Très organisée, la filière des anabolisants relève, elle aussi, des pratiques mafieuses. En France, on se paie encore sur la bête: les bonnes vieilles méthodes d'engraissement artificiel du bétail sont loin d'avoir disparu. Ceux qu'un haut magistrat appelle les "empoisonneurs" sévissent toujours dans les campagnes, comme le montrent deux dossiers, instruits l'un à Foix et l'autre à Rodez. Les produits sont généralement importés de Belgique ou d'Espagne, à partir de molécules créées en Europe de l'Est. Selon un officier de gendarmerie, le prix varie entre 2 400 et 7 000 francs le litre.

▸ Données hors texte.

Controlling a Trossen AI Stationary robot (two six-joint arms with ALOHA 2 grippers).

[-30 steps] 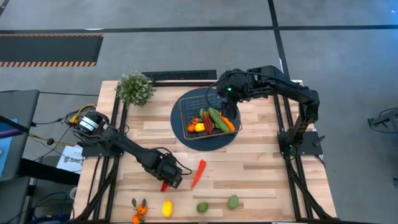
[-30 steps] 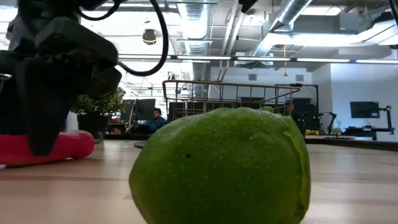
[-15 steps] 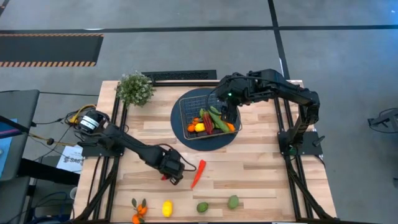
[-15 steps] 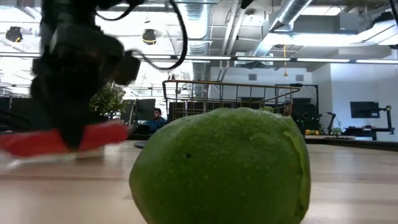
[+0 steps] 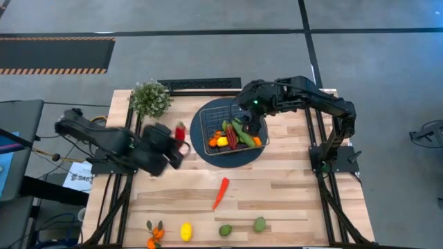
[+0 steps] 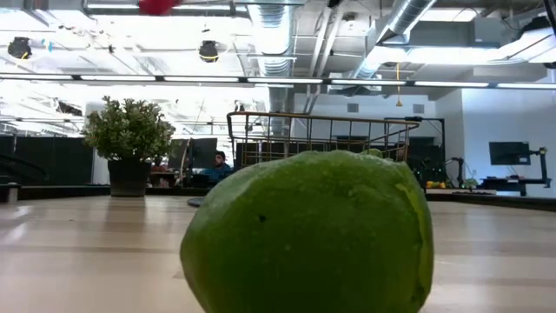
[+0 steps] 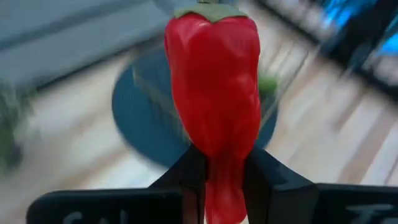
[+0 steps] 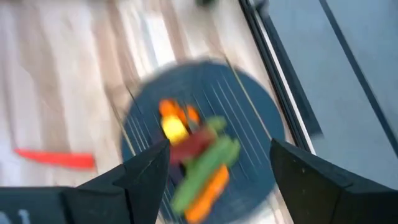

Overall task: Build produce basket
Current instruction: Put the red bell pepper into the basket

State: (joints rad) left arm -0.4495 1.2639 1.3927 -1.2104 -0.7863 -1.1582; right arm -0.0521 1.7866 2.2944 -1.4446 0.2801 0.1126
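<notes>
Left gripper (image 5: 178, 140) is clamped on a red pepper (image 5: 181, 131), lifted off the table, just left of the basket (image 5: 216, 114) and right of the plant (image 5: 149, 97). Left wrist view: fingers (image 7: 190, 174) pinch the pepper's (image 7: 214, 99) narrow lower end, green stem end farthest from the gripper, blue disc (image 7: 146, 124) behind it. Low view only catches the pepper (image 6: 158, 5) at the top edge.

Right gripper (image 5: 253, 125) hangs over the basket's right side, toward the table's far right area. Right wrist view: its fingers (image 8: 144, 177) are spread wide, nothing between them, produce in the basket (image 8: 236, 109) below.

Basket sits on the disc (image 5: 243, 156), far-centre of the table. Inside: 2 cucumbers (image 5: 241, 131), a dark eggplant (image 5: 231, 137), an orange pepper (image 5: 255, 139), a lemon (image 5: 222, 142), an orange piece (image 5: 213, 142) at its left.

Still loose on the table:
- long red pepper (image 5: 220, 192), centre, toward the near edge
- tangerines (image 5: 154, 232) at the near-left corner
- lemon (image 5: 185, 231) right of them
- 2 limes (image 5: 225, 230) and (image 5: 259, 224) along the near edge, right of the lemon

1 lime (image 6: 308, 233) fills the low view up close.
</notes>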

Une solution miracle, qui permettrait de gagner 500 francs sur un veau et 1 500 francs sur une génisse. Les conséquences sur la santé du consommateur restent encore mal connues. Elles apparaissent beaucoup plus évidentes dans les affaires de listériose. Cette maladie, due à l'infection des aliments par un bacille, tue encore chaque année. A Dijon, le juge Frédéric Desaunettes met ainsi la dernière main à un lourd dossier. En 1999, la listeria qui s'était répandue dans des fromages d'Epoisses avait causé la mort de deux personnes et en avait laissé une troisième infirme.

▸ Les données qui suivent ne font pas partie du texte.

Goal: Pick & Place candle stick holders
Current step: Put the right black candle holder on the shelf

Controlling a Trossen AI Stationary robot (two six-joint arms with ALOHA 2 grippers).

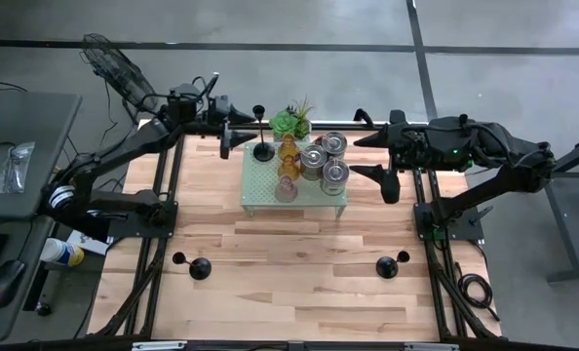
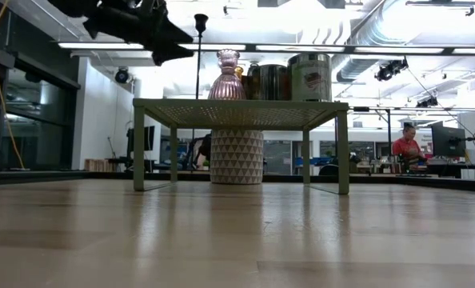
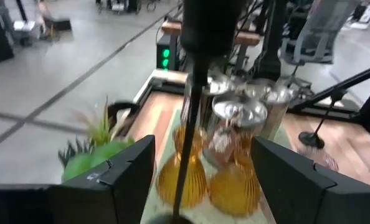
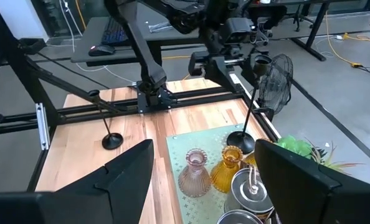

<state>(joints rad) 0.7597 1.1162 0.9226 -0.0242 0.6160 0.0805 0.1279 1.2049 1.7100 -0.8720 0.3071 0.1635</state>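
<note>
A pale green perforated stand [image 1: 260, 190] stands at the table's far middle. On it are a black candle stick holder [image 1: 262, 151], amber glass holders [image 1: 289, 161], a pinkish glass one [image 1: 286, 187] and three silvery cylinders [image 1: 325, 161]. The black holder rests on its round base, stem upright [image 3: 188, 124]. My left gripper [image 1: 239, 135] is open at the stand's far left corner. In the left wrist view [image 3: 203, 180] the stem shows between its fingers, untouched. My right gripper [image 1: 375, 161] is open and empty just right of the stand; it also shows in the right wrist view [image 4: 203, 180].
A green spiky potted plant [image 1: 291, 122] stands right behind the stand. Two more black holders stand on the near part of the table, one at the left [image 1: 200, 266] and one at the right [image 1: 387, 265]. Black frame rails run along both table sides.
</note>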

Pris dans cette tourmente alimentaire, le consommateur croyait pouvoir se raccrocher aux étiquettes. Marylise Lebranchu confie, à ce propos, que lors d'un conflit devant les prud'hommes des salariés avaient révélé qu'ils étaient rémunérés uniquement pour changer les dates de péremption des conserves... Quant aux labels, qui fleurissent depuis quelques années afin de rassurer les consommateurs, ils sont, à leur tour, rattrapés par les scandales. La demande croissante en produits provenant de l'agriculture biologique n'a pas manqué de susciter des fraudes. Et même le bon vieux b?uf du Limousin, dûment labellisé, n'est plus à l'abri (voir le reportage page 102). Si la guerre contre la malbouffe est loin d'être gagnée, le combat, au moins, est engagé.